Léger et Hervieux expliquent également le passage progressif au fil des ans de l’utopie communautaire de 1968 à l’utopie écologique du vivre autrement et ce, près de la nature (1979:78). Myriam Simard entend quant à elle par population néo-rurale:

une population qui a vécu en milieu urbain, incluant les ruraux de retour et les ex villégiateurs, et qui fait le choix de vivre en permanence en milieu rural, pour des motifs d’ordre individuel, socio-économique ou parce qu’elle est fortement influencée par les qualités esthétiques et environnementales du milieu (2003:4).

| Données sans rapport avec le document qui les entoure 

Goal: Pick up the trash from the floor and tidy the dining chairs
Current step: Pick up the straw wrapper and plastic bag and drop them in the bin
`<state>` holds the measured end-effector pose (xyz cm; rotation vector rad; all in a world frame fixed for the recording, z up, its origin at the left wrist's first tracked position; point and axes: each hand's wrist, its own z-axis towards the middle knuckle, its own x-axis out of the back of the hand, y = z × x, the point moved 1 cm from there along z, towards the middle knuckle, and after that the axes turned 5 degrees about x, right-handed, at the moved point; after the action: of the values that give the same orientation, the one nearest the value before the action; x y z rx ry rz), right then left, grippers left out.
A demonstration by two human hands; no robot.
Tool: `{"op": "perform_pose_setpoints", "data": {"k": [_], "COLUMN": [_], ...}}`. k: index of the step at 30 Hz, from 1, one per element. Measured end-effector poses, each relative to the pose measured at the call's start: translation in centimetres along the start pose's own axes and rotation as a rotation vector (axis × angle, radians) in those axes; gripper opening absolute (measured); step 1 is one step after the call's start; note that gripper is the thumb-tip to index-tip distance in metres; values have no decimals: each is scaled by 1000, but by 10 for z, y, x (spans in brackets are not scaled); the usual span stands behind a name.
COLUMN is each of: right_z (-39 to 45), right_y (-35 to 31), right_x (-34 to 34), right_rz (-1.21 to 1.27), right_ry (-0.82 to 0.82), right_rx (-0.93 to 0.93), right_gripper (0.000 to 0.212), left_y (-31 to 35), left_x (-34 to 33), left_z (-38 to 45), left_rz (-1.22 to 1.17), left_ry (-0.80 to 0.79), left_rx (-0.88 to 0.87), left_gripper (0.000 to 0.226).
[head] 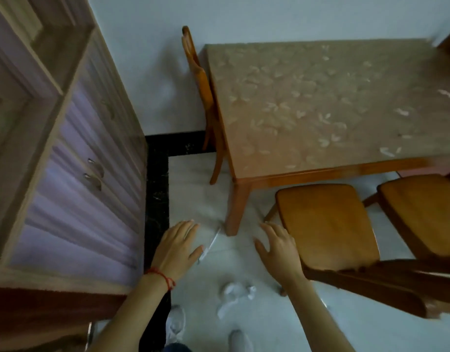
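Observation:
Crumpled white paper trash (pixel 237 290) lies on the pale floor between my arms, with a curved white scrap (pixel 225 308) just below it. A thin white strip (pixel 210 246) lies on the floor beside the table leg. My left hand (pixel 177 247) hovers with fingers spread, its thumb near the strip. My right hand (pixel 278 246) is spread open beside the seat of a wooden dining chair (pixel 328 224). A second chair (pixel 422 212) stands to its right, a third (pixel 201 90) against the table's left end.
A wooden dining table (pixel 320 102) with a leaf-patterned cover fills the upper right. A tall cabinet (pixel 66 148) with purple panels stands at the left. A black floor border (pixel 156 199) runs along it. My white shoes (pixel 175 323) show at the bottom.

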<state>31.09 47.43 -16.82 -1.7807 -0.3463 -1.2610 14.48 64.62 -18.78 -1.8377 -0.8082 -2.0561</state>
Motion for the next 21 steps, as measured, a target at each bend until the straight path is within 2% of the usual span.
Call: {"op": "perform_pose_setpoints", "data": {"k": [8,16,21], "right_z": [10,13,21], "right_y": [-5,27,68], "right_x": [-59,-124,-179], "right_rz": [82,135,166], "right_ry": [94,85,81], "right_rx": [-258,-384,-398], "right_gripper": [41,41,39], "left_y": [-43,-69,-78], "left_x": [-46,-116,-181], "left_z": [47,64,65], "left_rz": [-10,-62,-95], "left_ry": [-65,-164,-199], "left_rx": [-196,-175,-149], "left_gripper": [65,51,57]}}
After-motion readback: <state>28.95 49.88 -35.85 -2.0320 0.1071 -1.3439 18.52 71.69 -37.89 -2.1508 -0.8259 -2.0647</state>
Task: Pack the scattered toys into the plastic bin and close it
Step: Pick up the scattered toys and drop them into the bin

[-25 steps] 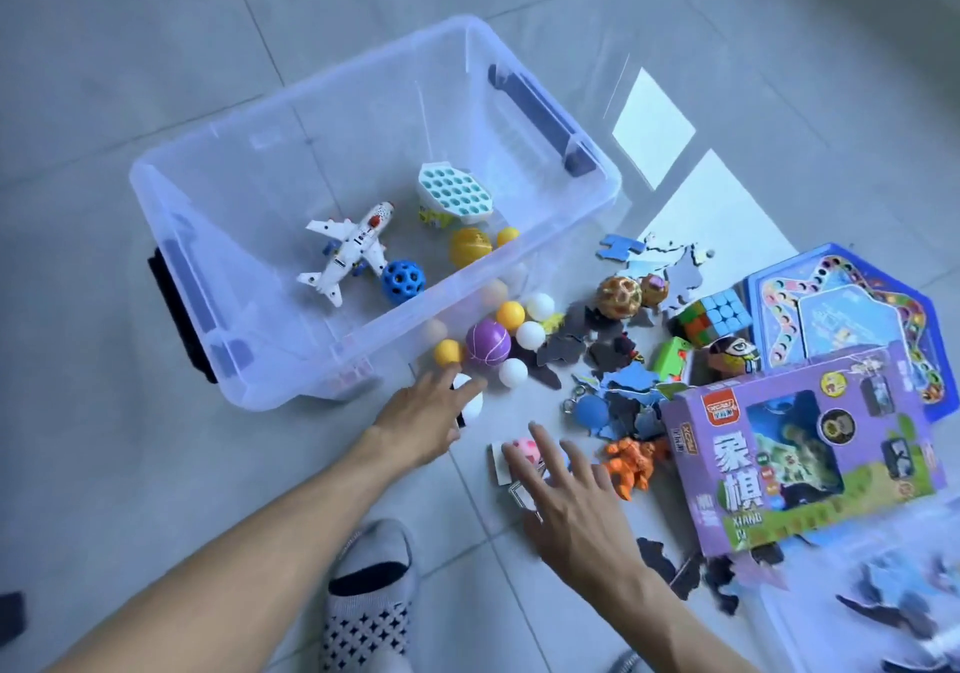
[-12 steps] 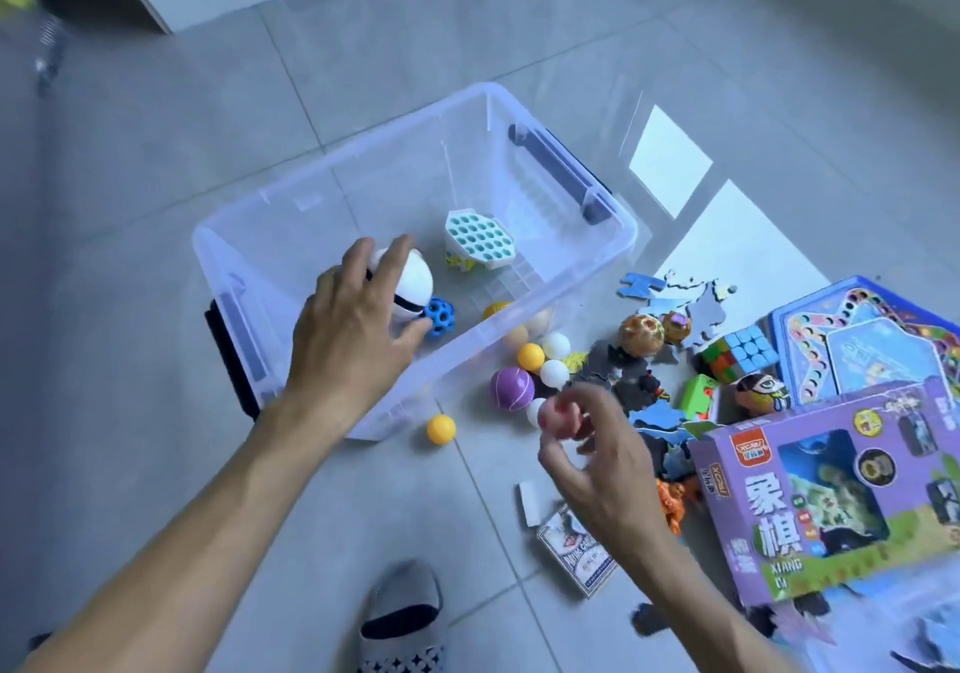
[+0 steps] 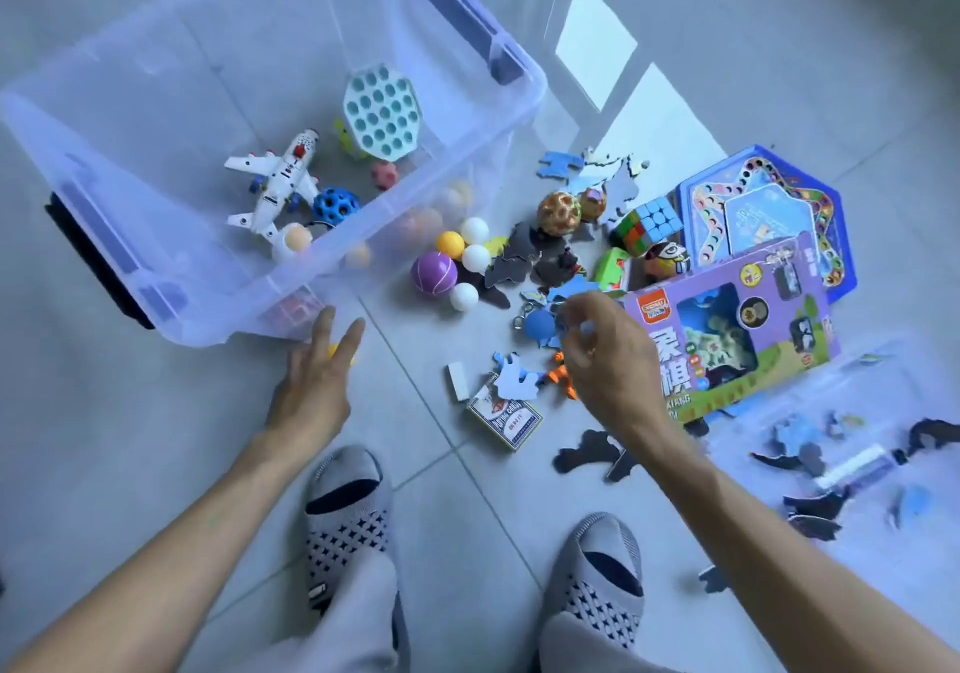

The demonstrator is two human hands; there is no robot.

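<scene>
Feet in patterned grey socks stand nearest on the tiled floor, forearms reaching out over them. Left hand hovers low with fingers spread wide and nothing in it, over a yellow ball that peeks out between them, just beside the near corner of the plastic bin. Right hand is curled, fingertips pinched over the blue puzzle pieces and a blue keyring ball; whether it actually holds one I cannot tell.

Beyond lie a card deck, an orange figure, the purple ball with small white and yellow balls, a cube and a purple boxed game. The bin, farthest, is open and already holds a toy airplane, a blue holed ball and a teal pop toy. No lid is clearly in view.

Likely risks: the yellow ball rolling away from a glancing touch, thin puzzle pieces slipping from a pinch, and the tall game box keeping the lid from seating.
</scene>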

Ce sont ainsi les dimensions écologique et communautaire qui se révèlent communes chez les deux auteurs et qui agissent comme éléments attracteurs. L’idée de nature prend alors les traits non pas d’une adoration romantique ou d’une richesse à exploiter, mais plutôt d’une nouvelle valeur opposée

au monde des artifices et à la société industrielle ou encore de refuge contre les pressions sociales

(Moles et Rohmer, 1972). Ce sont alors des éléments de mise en valeur dans un contexte de déficit démographique et de recherche de nouveaux résidents. Nous entendons ici exposer qu’une offre d’espace réfléchie et un processus de préhabitabilité sont à même de créer l’embryon d’une projection communautaire et d’un idéal de proximité à la nature propice à l’utopie néorurale.

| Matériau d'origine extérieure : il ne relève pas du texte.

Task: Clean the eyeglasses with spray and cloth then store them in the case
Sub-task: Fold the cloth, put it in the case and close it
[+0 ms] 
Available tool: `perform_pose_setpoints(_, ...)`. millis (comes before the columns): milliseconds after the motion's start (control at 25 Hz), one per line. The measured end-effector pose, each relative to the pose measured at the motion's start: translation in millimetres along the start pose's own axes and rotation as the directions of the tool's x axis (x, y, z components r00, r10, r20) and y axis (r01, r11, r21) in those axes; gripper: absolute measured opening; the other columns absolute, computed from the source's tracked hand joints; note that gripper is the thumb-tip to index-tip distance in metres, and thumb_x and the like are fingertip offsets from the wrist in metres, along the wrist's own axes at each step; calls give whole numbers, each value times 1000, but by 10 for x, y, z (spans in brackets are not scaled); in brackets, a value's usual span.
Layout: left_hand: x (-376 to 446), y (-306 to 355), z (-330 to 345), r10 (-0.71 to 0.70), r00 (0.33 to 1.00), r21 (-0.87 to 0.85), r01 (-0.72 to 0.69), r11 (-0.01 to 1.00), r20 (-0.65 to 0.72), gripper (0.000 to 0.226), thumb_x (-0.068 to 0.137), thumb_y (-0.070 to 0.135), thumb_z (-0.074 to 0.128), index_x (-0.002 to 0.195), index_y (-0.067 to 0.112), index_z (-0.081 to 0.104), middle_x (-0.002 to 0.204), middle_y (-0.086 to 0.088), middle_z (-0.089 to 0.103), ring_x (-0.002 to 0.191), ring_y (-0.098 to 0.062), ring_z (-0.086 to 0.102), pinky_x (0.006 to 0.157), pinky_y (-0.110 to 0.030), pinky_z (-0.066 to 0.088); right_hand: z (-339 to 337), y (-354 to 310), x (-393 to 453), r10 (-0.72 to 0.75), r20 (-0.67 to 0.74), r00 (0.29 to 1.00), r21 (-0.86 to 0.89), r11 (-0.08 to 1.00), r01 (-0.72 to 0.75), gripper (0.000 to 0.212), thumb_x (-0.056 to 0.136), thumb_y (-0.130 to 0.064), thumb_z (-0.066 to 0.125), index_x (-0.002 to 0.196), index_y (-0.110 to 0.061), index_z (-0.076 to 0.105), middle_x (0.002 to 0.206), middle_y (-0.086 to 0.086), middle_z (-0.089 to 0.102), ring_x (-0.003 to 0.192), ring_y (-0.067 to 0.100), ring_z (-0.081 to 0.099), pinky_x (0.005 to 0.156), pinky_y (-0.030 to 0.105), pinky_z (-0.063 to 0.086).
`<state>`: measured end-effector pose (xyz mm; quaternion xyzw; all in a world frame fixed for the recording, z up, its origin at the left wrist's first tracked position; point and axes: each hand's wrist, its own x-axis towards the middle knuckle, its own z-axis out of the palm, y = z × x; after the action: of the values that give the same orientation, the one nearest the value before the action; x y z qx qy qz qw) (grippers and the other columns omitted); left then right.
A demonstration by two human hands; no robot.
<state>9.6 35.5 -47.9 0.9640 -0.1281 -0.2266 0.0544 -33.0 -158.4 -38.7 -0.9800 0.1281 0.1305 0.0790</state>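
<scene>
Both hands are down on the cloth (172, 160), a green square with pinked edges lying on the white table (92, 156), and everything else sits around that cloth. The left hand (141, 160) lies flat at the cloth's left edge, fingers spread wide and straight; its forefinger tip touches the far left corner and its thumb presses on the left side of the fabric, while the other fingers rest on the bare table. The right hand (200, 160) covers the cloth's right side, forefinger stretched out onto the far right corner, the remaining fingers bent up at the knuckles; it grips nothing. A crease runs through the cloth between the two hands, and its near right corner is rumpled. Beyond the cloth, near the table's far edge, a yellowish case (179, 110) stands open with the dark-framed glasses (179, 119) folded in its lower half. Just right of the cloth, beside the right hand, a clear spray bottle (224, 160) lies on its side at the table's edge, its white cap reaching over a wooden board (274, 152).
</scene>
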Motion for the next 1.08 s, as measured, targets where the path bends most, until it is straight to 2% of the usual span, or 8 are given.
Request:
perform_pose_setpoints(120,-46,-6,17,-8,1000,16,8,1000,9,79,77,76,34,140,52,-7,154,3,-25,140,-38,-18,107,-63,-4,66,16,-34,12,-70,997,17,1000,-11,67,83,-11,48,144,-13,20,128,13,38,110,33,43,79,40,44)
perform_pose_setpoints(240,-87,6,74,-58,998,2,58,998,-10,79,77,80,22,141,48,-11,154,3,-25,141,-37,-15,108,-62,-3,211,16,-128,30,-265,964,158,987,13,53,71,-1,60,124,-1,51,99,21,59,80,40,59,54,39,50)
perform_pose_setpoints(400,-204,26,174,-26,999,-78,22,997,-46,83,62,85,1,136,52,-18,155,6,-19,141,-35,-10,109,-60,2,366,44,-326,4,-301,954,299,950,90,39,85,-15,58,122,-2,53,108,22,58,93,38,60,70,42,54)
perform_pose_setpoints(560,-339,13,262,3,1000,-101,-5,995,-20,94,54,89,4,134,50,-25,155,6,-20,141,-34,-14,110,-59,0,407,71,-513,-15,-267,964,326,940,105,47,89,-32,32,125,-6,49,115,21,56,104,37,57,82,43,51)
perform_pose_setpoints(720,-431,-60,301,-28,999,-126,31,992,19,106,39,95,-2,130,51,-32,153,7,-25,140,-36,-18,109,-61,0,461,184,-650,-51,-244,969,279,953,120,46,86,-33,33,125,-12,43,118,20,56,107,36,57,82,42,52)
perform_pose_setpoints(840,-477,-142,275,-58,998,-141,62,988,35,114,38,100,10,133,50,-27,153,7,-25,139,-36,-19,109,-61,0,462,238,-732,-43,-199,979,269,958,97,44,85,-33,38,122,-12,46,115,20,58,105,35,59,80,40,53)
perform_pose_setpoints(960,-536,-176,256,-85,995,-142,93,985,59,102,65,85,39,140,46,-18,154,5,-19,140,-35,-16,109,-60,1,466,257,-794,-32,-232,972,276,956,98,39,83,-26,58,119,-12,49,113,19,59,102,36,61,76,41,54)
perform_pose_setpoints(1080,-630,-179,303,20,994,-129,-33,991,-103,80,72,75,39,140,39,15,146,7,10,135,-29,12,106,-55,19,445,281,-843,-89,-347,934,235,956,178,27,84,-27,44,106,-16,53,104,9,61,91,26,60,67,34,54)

Pour éclaircir cette notion de préhabitabilité, nous pouvons nous référer à la définition géographique de l’habitat qui se dresse «comme l'organisation spatiale (idéelle et matérielle) des espaces de vie des

individus ou des groupes» (Lévy et Lussault, 2003, p.437). Ce qui nous intéresse ici, c’est la

différenciation entre l'organisation idéelle et matérielle. Ceci implique une reconnaissance du pouvoir des représentations spatiales et du rapport homme-nature sous-tendu sur notre façon d'investir l'espace. L'organisation spatiale idéelle renvoie ainsi aux représentations abstraites du groupe et du milieu. Sans faire référence automatiquement à un idéal, elle pousse à une conceptualisation de ce qui

devrait être, à un aménagement à venir. Ceci ouvre la voie au concept de préhabitabilité collective qui se définit en tant que volonté individuelle qui se cristallise en volonté commune en tant qu’elle porte le précepte d’habiter comme leitmotiv de leur projet. Ainsi il s’agit de la constitution préalable d’un groupe porteur d’un projet commun d’habiter.

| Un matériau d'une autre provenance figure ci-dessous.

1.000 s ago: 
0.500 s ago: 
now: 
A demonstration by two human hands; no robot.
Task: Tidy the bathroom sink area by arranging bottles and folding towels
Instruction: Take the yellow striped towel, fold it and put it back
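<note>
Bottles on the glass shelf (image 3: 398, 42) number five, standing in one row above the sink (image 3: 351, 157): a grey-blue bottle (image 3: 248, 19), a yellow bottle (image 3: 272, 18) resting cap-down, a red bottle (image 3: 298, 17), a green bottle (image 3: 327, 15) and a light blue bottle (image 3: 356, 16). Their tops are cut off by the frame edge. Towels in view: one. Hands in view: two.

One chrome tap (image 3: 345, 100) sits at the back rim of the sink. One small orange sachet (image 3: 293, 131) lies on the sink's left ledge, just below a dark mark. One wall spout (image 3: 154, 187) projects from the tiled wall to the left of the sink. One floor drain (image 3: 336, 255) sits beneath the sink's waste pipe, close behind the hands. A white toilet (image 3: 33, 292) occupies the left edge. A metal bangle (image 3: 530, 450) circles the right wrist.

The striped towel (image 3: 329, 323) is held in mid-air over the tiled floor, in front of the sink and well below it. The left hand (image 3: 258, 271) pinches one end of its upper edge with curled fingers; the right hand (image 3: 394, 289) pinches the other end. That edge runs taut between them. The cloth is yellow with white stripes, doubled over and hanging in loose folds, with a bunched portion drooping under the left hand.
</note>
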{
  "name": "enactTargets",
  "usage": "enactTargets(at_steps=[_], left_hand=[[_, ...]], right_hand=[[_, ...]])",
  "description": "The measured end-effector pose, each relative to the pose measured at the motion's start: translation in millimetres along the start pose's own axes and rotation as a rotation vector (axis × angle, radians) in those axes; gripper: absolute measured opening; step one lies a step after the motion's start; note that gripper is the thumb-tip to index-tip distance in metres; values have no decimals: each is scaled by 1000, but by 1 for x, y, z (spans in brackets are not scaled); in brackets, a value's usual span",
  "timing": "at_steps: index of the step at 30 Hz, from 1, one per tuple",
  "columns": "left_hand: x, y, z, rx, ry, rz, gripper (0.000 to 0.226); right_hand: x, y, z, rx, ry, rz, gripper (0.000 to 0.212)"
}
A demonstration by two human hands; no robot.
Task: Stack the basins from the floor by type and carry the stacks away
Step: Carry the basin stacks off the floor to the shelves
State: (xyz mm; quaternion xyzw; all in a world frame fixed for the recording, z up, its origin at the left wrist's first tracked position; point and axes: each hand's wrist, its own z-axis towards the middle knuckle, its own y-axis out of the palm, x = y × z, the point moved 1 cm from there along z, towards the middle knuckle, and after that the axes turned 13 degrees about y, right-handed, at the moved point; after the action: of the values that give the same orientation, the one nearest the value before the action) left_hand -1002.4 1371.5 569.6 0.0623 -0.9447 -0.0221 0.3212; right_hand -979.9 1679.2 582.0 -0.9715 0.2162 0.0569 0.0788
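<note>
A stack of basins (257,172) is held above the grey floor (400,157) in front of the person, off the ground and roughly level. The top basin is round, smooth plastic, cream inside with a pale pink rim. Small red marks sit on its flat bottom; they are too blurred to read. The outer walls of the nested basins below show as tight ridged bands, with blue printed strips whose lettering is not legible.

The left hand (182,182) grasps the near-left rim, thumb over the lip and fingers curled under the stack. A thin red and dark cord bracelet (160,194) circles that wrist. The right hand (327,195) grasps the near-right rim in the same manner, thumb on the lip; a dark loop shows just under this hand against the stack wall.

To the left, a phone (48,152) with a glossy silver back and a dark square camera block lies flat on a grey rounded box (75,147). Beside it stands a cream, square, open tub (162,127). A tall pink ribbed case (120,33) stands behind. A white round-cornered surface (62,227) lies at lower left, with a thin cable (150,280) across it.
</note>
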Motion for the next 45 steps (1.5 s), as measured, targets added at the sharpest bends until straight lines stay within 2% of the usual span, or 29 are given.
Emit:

En considérant que: «l’habiter (l'ensemble des actes que les opérateurs réalisent, constructeurs de

leur habitat) est la compétence des acteurs à organiser leur habitat», nous proposons que le

renouvellement de l’habiter passe par une prise de responsabilité de l’habitant et un passage d’un rôle passif de consommateur à un rôle actif d’opérateur. (Lévy et Lussault, 2003:437). Pour approfondir cet habiter, une implication préalable peut venir devancer l’action d'habiter. La construction idéelle de l’habitat est ainsi précurseur de l’action. C’est bel et bien d’une stratégie d’un vouloir habiter dont il est ici question (Lévy et Lussault, 2003, p.437). Il ne s’agit plus de répondre au besoin de se loger, mais bien au désir d’habiter, car l’habitant ne pense pas strictement en termes de fonctions et de besoins, mais en termes d’existence (Chalas, 1992). Dans cette optique, nous postulons que dans le cadre de nouveau projet résidentiel, la participation de l’habitant à la mise en forme de l’habitat est un élément essentiel à un véritable savoir-habiter. Il s’agit ni plus ni moins de répondre en partie à

«l’exigence contemporaine des individus pour une plus grande participation à la construction de leur propre identité» (Berdoulay et Entrikin, 1998:112). Car tel que soulevé par Touraine, «le sujet se définit par la réflexivité et la volonté, par la transformation réfléchie de soi-même et de son environnement» (1992:313).